About this task
In the records that follow, find the line containing "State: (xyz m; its" and the line containing "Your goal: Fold", then transcribe both and every line between them exactly, omitting pictures.
··· Dataset records ···
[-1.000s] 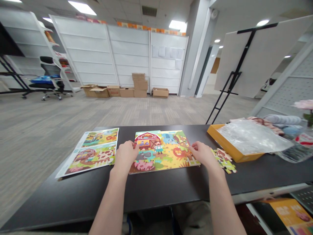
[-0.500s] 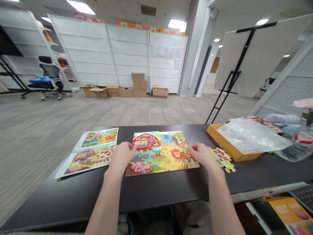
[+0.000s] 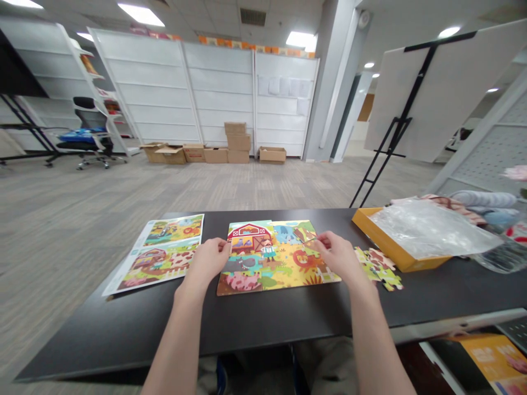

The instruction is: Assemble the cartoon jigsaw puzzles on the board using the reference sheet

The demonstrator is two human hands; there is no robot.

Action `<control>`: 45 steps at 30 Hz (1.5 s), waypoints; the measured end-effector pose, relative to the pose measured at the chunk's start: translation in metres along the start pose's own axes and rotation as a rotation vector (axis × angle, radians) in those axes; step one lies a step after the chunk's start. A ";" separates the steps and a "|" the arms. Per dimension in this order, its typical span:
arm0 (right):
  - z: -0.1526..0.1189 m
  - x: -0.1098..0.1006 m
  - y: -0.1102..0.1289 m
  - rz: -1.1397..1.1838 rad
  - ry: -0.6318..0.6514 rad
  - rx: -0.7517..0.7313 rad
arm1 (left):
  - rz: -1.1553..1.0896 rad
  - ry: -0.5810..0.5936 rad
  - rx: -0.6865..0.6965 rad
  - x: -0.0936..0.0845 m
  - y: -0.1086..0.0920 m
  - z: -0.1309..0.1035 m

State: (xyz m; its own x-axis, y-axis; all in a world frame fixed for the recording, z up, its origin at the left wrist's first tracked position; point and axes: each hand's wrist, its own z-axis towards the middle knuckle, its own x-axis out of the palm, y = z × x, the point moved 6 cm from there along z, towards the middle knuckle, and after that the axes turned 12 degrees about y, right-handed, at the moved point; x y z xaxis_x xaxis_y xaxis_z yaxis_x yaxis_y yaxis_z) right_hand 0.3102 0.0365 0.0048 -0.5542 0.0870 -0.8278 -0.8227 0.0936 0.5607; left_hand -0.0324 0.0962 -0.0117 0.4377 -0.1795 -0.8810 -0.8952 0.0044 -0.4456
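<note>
Head view | black table [image 3: 267, 315] | grey floor [image 3: 173, 184], white shelves [image 3: 222, 85] | left grip [image 3: 209, 259], right grip [image 3: 337, 255] half-curled at puzzle [image 3: 282, 263], hold unclear

Puzzle board [image 3: 284, 263]: red barn at left, pink pigs, yellow ground, orange lion
Loose pieces [image 3: 379, 264]: green, yellow, brown-and-cream patches
Box [image 3: 411, 264]: orange-yellow
Table [image 3: 263, 323]: black
Picture sheet [image 3: 164, 249]: white border, bright farm scenes
Floor [image 3: 197, 186]: grey streaks
</note>
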 end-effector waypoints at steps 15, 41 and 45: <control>0.017 0.079 0.060 0.116 0.236 -0.231 | -0.077 0.059 -0.001 0.001 0.005 0.001; 0.008 0.074 0.066 0.024 0.277 -0.267 | -0.091 0.019 0.042 0.001 0.004 -0.001; 0.007 0.074 0.066 0.025 0.280 -0.266 | -0.082 0.009 0.041 0.001 0.002 -0.001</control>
State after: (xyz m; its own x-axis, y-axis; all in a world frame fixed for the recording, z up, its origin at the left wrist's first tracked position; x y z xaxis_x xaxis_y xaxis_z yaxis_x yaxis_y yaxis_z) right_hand 0.2156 0.0563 -0.0197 -0.5572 -0.1914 -0.8080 -0.7922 -0.1691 0.5863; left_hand -0.0338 0.0948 -0.0129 0.5087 -0.1894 -0.8399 -0.8521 0.0291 -0.5226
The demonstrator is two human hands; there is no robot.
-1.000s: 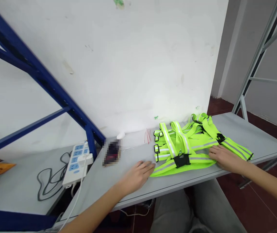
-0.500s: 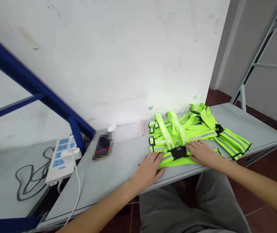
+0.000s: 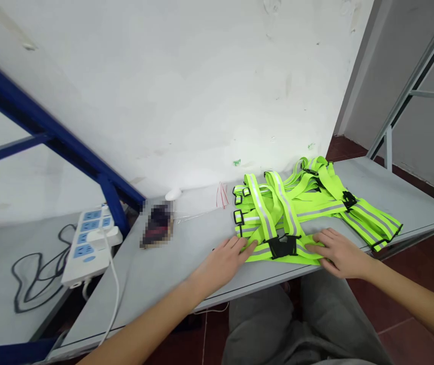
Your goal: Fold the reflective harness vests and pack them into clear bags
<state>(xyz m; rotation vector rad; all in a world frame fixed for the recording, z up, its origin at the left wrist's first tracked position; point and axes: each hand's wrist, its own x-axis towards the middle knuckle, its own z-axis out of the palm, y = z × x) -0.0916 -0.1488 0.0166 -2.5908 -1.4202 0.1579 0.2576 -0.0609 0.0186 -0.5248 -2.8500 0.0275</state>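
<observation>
- Left hand (image 3: 222, 261) and right hand (image 3: 340, 256), fingers on the green strap bundle (image 3: 304, 204) — pinched or just resting, can't tell!
- Bundle's at four o'clock in view, near edge close to the table (image 3: 192, 238) lip at its six, wall (image 3: 201, 91) at twelve.
- Tabletop stretches off toward its nine and two.
- Neon straps, silver stripes (image 3: 261, 205), a black patch (image 3: 283, 247) between the hands.

One left hand (image 3: 222, 259), one right hand (image 3: 342, 252), one power strip (image 3: 85, 248), one clear bag (image 3: 200, 197), one blurred item (image 3: 157, 224), one white object (image 3: 173, 194). The straps (image 3: 287, 207) overlap too much to count.
</observation>
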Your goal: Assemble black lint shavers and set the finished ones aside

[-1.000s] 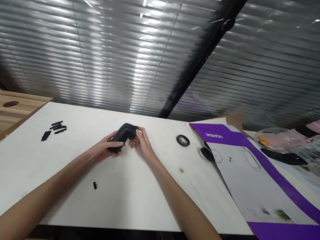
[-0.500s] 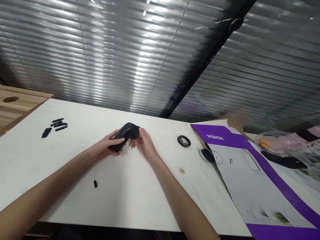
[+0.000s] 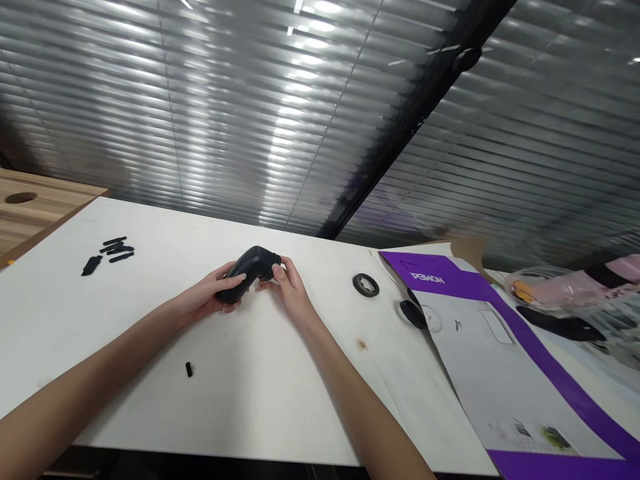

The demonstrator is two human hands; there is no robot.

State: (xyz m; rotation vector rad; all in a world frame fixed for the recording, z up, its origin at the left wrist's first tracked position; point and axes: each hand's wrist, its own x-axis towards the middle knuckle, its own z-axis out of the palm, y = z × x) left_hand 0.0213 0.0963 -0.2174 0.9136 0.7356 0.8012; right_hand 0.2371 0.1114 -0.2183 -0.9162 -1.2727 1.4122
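Note:
A smooth black handheld device (image 3: pixel 255 261), bent at an angle, is held above the middle of the white table. My left hand (image 3: pixel 220 287) is wrapped round its lower, thicker end, the thumb lying along its side. At the other end, my right hand (image 3: pixel 287 283) grips the short, narrower head between thumb and fingers. Part of that head is hidden behind the fingers. Closer to the table's front lies a small black cylindrical piece (image 3: pixel 189 369), touched by neither hand.
Several thin black strips (image 3: pixel 119 248) and a small black piece (image 3: pixel 91 265) lie at the left. Right of my hands is a black ring (image 3: pixel 366 285). Beyond it stand a purple and white box (image 3: pixel 480 347) and a pink item (image 3: pixel 575 287). Metallic blinds (image 3: pixel 225 120) border the table's back.
My right thumb and fingers have shifted their hold on the device's head, with the fingers now reaching over its tip. The left hand's grip looks the same.

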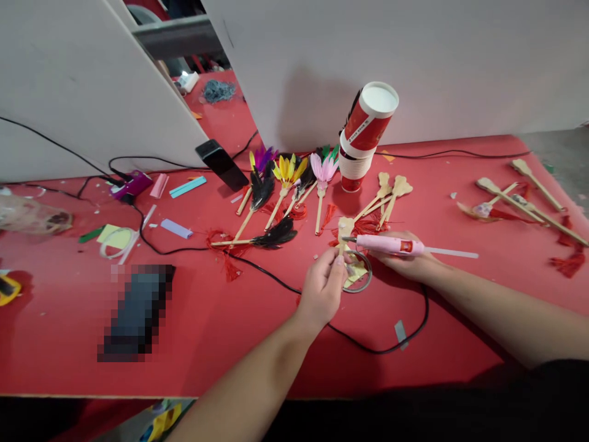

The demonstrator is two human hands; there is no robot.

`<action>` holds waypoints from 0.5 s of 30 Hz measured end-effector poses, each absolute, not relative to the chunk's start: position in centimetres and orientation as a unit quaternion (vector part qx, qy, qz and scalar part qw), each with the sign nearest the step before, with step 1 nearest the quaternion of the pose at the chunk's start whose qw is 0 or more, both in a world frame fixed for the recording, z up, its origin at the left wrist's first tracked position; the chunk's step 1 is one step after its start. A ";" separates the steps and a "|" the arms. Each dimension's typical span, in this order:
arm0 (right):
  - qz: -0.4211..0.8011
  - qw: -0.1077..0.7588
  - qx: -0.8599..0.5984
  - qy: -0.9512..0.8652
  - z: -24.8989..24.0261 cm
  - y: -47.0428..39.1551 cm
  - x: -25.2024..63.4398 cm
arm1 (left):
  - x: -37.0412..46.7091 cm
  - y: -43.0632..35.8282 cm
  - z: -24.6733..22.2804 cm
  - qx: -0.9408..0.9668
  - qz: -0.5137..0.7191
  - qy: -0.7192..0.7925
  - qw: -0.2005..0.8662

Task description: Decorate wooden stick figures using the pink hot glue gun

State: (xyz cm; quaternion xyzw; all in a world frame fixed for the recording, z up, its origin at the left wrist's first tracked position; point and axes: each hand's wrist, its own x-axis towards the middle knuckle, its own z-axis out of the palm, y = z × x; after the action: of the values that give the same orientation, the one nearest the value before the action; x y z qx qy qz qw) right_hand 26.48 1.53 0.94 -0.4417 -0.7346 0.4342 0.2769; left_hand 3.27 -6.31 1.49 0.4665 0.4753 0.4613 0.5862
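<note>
- Over the red counter (221, 356), my left fingers (327, 262) are closed around the handle of a wooden stick (345, 228), its broad head pointing away from me.
- In my right fingers (389, 260) I hold a pink glue gun (391, 245); its nozzle (350, 240) is right at that head, touching or just short of it, I cannot tell which.
- I see no feathers on this piece, so I judge it to be at the gluing step, with its trimming left to do; any glue already down is too small to make out.
- Done, as I judge it: the group to the left, including a yellow-feathered stick (286, 172), a pink-feathered stick (324, 168) and a black-feathered stick (276, 236) lying nearer me.
- Left, it seems: the bare sticks (398, 186) clustered just beyond my piece, and more plain sticks (536, 184) at the far right, near a red tassel (568, 265).
- Among those lies a pale tuft (483, 210); whether that piece is finished, I cannot tell.
</note>
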 end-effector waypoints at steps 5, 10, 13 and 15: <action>0.493 0.304 -0.426 -0.695 1.2 1.4 26.4 | 3.2 -6.2 1.6 0.459 0.464 0.469 0.595; 0.570 0.329 -0.400 -0.638 1.3 1.5 26.4 | 3.3 -6.2 1.3 0.451 0.466 0.453 0.612; 0.579 0.351 -0.372 -0.635 1.2 1.6 26.4 | 3.2 -6.4 0.9 0.455 0.464 0.447 0.615; 0.576 0.357 -0.361 -0.641 1.2 1.6 26.3 | 3.2 -6.4 0.7 0.458 0.465 0.446 0.613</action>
State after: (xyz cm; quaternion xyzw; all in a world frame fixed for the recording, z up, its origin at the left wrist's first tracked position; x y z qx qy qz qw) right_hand 26.34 1.58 1.17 -0.3608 -0.6409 0.5756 0.3574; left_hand 3.22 -6.43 0.74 0.4581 0.4460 0.4645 0.6128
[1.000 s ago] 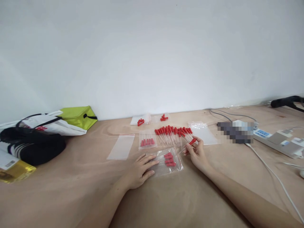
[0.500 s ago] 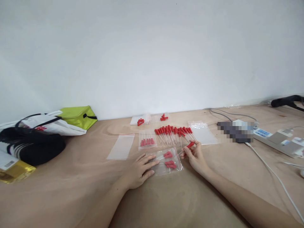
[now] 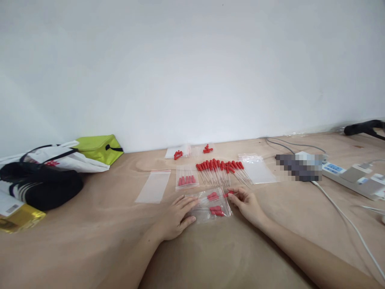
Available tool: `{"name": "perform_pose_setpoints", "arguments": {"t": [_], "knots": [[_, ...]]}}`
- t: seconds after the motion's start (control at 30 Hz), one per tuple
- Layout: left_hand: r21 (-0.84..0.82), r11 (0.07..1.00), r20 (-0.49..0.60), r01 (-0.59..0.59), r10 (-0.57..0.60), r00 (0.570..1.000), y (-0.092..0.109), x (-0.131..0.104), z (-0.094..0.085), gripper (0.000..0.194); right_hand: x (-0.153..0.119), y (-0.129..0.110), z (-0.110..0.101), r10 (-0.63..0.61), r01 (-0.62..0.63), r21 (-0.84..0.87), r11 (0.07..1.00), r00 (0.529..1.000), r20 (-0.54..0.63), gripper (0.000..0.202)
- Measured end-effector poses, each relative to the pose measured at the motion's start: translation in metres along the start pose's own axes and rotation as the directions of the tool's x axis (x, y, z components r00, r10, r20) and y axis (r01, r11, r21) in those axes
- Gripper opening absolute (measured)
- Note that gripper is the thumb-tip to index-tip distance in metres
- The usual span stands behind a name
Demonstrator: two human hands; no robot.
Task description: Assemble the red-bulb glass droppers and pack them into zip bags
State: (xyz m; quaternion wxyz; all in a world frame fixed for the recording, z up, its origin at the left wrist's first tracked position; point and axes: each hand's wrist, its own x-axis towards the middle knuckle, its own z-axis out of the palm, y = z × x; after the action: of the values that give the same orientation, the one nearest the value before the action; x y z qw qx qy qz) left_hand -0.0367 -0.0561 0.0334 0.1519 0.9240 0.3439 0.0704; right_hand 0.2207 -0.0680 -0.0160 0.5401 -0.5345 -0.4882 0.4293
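A clear zip bag (image 3: pixel 203 215) lies flat in front of me with several red-bulbed droppers (image 3: pixel 216 210) inside. My left hand (image 3: pixel 178 216) rests on the bag's left end, fingers stretched out and apart. At the bag's right, open-looking end, my right hand (image 3: pixel 247 204) pinches a dropper by its red bulb (image 3: pixel 229 193); its thin tube is mostly hidden by the bag's edge. Just behind the bag, a row of loose droppers (image 3: pixel 213 164) lies with bulbs pointing away. Left of that row is a zip bag (image 3: pixel 187 171) holding several droppers.
A flat zip bag (image 3: pixel 154 187) lies to the left, and more bags (image 3: pixel 259 171) to the right. Small red bulbs (image 3: pixel 178 154) lie on bags near the wall. A power strip (image 3: pixel 351 178) and cables stand right; a lime-green bag (image 3: pixel 98 147) and a black cap (image 3: pixel 49 188) left.
My right hand has moved left and slightly nearer, bringing the dropper's bulb to the bag's right end. The left hand has barely moved.
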Motion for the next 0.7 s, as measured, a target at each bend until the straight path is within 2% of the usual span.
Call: {"name": "perform_pose_setpoints", "arguments": {"t": [0.17, 0.33, 0.43, 0.53, 0.7], "knots": [[-0.007, 1.0, -0.01, 0.022, -0.022, 1.0, 0.0, 0.0, 0.001, 0.048, 0.001, 0.002, 0.004, 0.008, -0.004, -0.065, 0.998, 0.999, 0.054, 0.037], [-0.011, 1.0, -0.014, 0.0, 0.0, 1.0, -0.002, 0.001, 0.002, 0.049, 0.0, -0.002, 0.007, -0.011, 0.021, -0.05, 0.999, 0.979, 0.203, 0.039], [-0.014, 1.0, -0.017, 0.006, -0.006, 1.0, -0.002, 0.001, 0.003, 0.048, -0.001, -0.005, 0.006, 0.043, -0.039, -0.021, 0.999, 0.964, 0.262, 0.045], [-0.025, 1.0, -0.034, -0.001, 0.0, 0.999, -0.002, 0.0, 0.002, 0.048, -0.001, -0.007, 0.005, 0.102, -0.101, -0.017, 0.995, 0.963, 0.251, 0.053], [-0.05, 0.998, -0.079, -0.034, 0.03, 0.996, -0.002, -0.001, 0.003, 0.045, 0.0, -0.011, 0.009, 0.139, -0.141, 0.007, 0.99, 0.981, 0.135, 0.063]]}}
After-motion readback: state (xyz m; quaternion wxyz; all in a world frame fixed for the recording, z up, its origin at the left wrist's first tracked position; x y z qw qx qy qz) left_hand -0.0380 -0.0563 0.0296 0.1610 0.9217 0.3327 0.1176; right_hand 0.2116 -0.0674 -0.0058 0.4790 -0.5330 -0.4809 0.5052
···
The answer
State: (xyz m; its own x-axis, y-axis; all in a world frame fixed for the recording, z up, its origin at the left wrist's first tracked position; point and axes: each hand's wrist, its own z-axis towards the middle knuckle, its own x-axis out of the palm, y = z × x, the point moved 6 cm from there along z, towards the middle knuckle, and after that the axes turned 12 degrees about y, right-handed, at the moved point; x y z xaxis_x xaxis_y xaxis_z yaxis_x yaxis_y yaxis_z) right_hand 0.3102 0.0365 0.0048 -0.5542 0.0870 -0.8278 -0.8227 0.0936 0.5607; left_hand -0.0324 0.0962 -0.0117 0.4377 -0.1795 -0.8810 -0.8952 0.0044 -0.4456
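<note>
Head view | black table [image 3: 267, 315] | grey floor [image 3: 173, 184], white shelves [image 3: 222, 85] | left grip [image 3: 209, 259], right grip [image 3: 337, 255] half-curled at puzzle [image 3: 282, 263], hold unclear

Puzzle board [image 3: 284, 263]: red barn at left, pink pigs, yellow ground, orange lion
Loose pieces [image 3: 379, 264]: green, yellow, brown-and-cream patches
Box [image 3: 411, 264]: orange-yellow
Table [image 3: 263, 323]: black
Picture sheet [image 3: 164, 249]: white border, bright farm scenes
Floor [image 3: 197, 186]: grey streaks
</note>
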 end-effector waypoints at steps 15, 41 and 45: <control>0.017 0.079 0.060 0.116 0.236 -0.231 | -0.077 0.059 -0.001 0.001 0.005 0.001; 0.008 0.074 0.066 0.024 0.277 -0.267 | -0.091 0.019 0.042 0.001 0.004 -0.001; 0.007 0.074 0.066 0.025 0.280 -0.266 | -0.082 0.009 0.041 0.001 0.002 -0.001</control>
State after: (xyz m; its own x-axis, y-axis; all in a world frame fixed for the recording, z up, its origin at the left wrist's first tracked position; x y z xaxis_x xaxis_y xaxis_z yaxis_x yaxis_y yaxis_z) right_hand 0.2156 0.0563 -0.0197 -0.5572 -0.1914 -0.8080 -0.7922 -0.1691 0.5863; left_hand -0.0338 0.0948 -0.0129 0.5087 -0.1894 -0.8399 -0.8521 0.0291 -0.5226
The demonstrator is two human hands; there is no robot.
-1.000s: 
-0.500s: 
+0.000s: 
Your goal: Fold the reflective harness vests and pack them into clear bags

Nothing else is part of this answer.